Brief =>
For the data below, restate word for word only the lines from the line containing "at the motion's" through the line containing "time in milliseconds", both ends included.

Items from a data source

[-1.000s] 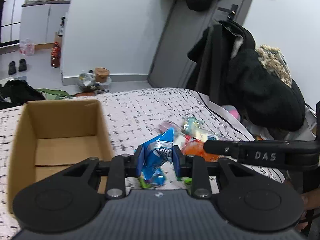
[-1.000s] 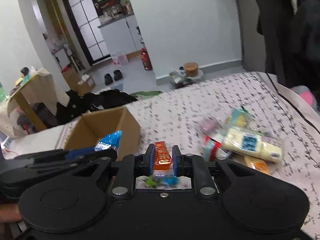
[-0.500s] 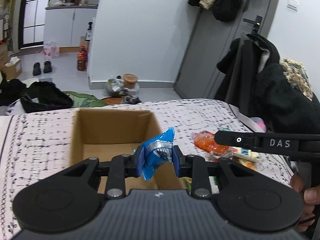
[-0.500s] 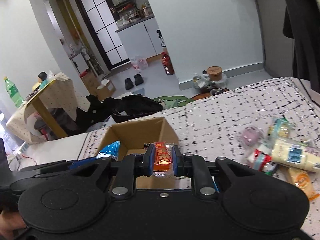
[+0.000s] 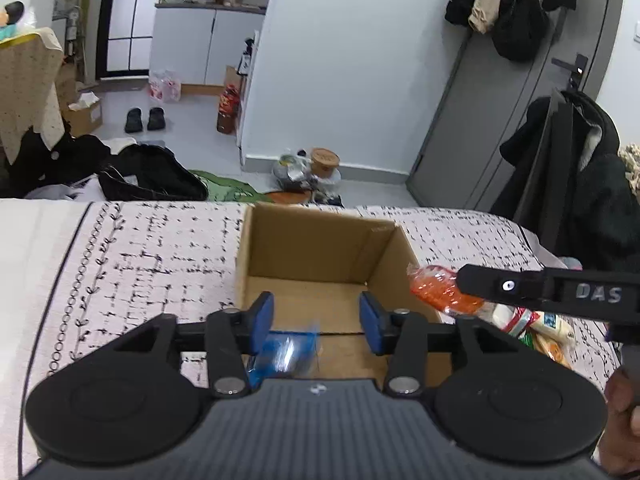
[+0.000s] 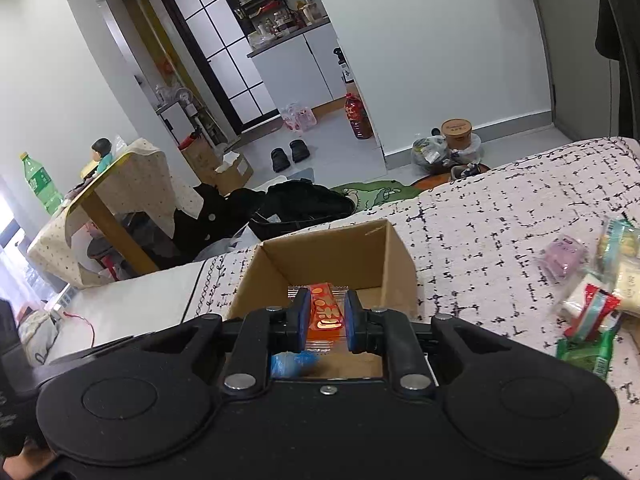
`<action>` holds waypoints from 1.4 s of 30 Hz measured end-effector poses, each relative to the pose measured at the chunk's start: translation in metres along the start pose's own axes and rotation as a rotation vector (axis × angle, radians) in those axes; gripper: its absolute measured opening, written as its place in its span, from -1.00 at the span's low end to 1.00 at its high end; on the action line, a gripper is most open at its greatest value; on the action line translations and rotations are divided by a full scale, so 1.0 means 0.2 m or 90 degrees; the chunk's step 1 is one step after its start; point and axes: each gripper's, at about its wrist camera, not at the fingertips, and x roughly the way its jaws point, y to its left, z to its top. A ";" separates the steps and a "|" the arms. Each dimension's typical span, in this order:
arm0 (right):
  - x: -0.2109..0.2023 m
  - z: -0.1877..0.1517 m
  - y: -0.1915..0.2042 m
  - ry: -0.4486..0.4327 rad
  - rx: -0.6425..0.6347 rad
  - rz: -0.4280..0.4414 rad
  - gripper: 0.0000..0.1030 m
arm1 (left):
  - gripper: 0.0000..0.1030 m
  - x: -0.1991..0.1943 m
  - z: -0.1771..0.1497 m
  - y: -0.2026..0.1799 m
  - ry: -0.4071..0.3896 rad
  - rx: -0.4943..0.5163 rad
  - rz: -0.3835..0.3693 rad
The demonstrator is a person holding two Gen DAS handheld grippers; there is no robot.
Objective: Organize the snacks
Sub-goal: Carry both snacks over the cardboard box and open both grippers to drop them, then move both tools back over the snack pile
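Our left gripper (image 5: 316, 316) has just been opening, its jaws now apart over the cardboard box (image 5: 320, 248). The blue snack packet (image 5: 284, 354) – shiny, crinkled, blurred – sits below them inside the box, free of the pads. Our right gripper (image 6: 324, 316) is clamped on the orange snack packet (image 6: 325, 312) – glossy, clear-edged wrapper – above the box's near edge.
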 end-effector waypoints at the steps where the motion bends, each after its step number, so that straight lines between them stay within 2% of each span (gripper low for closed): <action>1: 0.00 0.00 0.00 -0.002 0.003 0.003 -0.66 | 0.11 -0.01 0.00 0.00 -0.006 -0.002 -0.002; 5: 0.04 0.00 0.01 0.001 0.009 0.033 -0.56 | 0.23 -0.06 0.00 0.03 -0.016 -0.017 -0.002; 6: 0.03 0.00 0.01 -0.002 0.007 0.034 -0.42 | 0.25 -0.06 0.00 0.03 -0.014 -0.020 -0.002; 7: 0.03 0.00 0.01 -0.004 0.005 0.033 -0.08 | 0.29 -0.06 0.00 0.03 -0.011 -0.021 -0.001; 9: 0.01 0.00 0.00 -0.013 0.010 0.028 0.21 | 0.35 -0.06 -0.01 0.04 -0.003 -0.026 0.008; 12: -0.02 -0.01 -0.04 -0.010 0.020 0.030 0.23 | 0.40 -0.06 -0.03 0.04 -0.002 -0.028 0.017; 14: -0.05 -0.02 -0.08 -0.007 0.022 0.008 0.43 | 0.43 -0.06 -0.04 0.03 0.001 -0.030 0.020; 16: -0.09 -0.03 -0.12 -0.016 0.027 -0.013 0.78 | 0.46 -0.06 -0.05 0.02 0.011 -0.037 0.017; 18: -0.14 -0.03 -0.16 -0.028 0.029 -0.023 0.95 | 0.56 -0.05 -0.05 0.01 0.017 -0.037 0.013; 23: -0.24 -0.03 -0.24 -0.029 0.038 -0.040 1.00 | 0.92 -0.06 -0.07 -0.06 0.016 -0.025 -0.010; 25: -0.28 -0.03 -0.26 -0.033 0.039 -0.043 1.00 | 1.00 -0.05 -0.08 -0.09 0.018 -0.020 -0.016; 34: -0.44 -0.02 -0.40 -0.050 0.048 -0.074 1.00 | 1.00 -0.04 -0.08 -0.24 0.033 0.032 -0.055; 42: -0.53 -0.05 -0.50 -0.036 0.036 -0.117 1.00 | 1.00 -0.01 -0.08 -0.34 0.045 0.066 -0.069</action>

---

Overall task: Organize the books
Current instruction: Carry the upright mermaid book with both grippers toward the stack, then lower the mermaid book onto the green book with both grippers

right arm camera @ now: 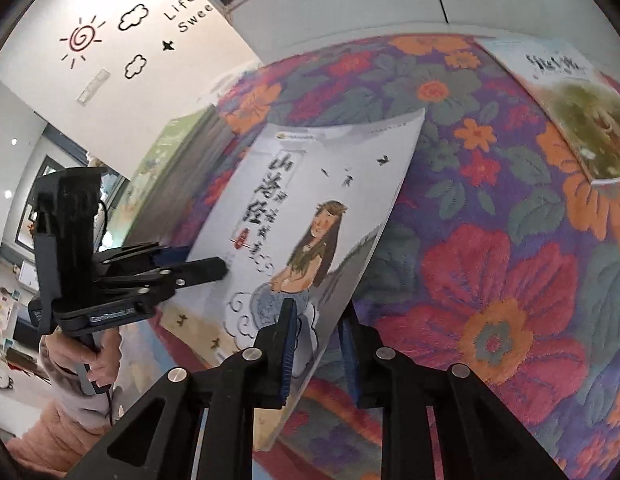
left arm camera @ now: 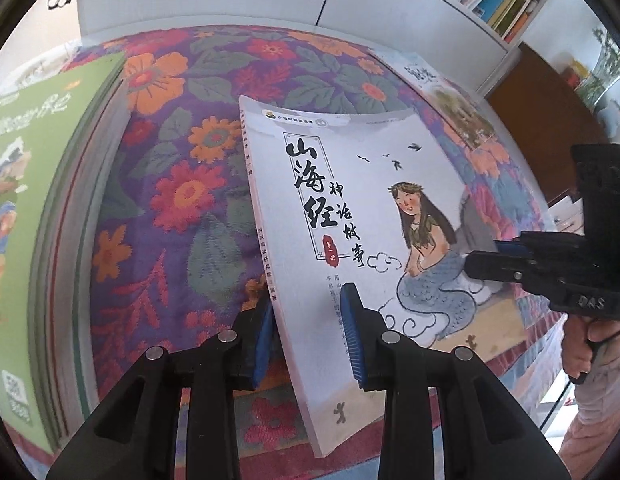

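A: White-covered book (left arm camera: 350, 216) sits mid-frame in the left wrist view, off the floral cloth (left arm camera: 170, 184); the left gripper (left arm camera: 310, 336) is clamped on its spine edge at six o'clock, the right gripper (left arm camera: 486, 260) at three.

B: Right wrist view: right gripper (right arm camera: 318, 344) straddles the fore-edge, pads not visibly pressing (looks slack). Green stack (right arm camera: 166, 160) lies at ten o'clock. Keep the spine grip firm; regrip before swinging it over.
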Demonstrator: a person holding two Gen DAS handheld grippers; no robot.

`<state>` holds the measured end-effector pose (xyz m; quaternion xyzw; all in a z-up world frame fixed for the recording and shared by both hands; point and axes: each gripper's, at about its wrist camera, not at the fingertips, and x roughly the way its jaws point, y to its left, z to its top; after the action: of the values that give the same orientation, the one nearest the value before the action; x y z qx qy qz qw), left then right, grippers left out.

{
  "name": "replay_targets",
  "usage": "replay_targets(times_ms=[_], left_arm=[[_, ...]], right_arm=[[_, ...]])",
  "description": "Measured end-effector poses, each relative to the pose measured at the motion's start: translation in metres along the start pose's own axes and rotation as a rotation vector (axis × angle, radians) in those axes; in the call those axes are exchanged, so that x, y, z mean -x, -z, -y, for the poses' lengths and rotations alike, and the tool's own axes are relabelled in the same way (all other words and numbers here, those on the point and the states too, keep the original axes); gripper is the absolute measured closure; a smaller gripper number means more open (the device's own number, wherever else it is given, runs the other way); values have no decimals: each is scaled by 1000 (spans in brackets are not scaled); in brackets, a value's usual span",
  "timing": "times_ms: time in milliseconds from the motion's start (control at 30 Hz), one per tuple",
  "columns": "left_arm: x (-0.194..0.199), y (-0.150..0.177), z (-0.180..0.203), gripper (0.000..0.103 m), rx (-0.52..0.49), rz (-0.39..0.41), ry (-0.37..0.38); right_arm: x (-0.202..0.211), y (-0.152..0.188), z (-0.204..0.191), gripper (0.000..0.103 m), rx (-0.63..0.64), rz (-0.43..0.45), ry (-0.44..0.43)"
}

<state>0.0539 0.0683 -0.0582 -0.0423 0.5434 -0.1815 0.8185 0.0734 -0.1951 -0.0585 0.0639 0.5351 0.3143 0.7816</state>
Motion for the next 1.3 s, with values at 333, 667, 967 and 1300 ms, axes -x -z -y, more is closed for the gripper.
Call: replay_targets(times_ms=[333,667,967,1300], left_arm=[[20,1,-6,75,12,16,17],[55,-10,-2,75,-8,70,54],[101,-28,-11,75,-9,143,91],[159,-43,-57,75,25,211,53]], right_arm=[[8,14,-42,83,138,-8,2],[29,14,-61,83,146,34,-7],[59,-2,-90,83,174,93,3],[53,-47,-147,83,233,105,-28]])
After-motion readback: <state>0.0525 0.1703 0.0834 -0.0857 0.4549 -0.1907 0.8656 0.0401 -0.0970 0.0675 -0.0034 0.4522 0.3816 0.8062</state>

Written response =>
  "description": "Measured end-effector poses, each relative to the pose measured at the motion's start: translation in metres along the start pose's own axes and rotation as a rotation vector (axis × angle, radians) in those axes; in the call those axes are exchanged, so that x, y, z mean -x, -z, -y, for the poses' lengths and rotations alike, and the tool's own axes are relabelled in the same way (all other words and numbers here, those on the point and the states too, keep the original axes); gripper is the absolute measured closure; a smaller gripper number means more open (the device's own number, wherever else it is given, runs the other way); values have no decimals: each is scaled by 1000 (spans in brackets are not scaled); in brackets, a value's usual span",
  "timing": "times_ms: time in milliseconds from the motion's start (control at 30 Hz), one per tuple",

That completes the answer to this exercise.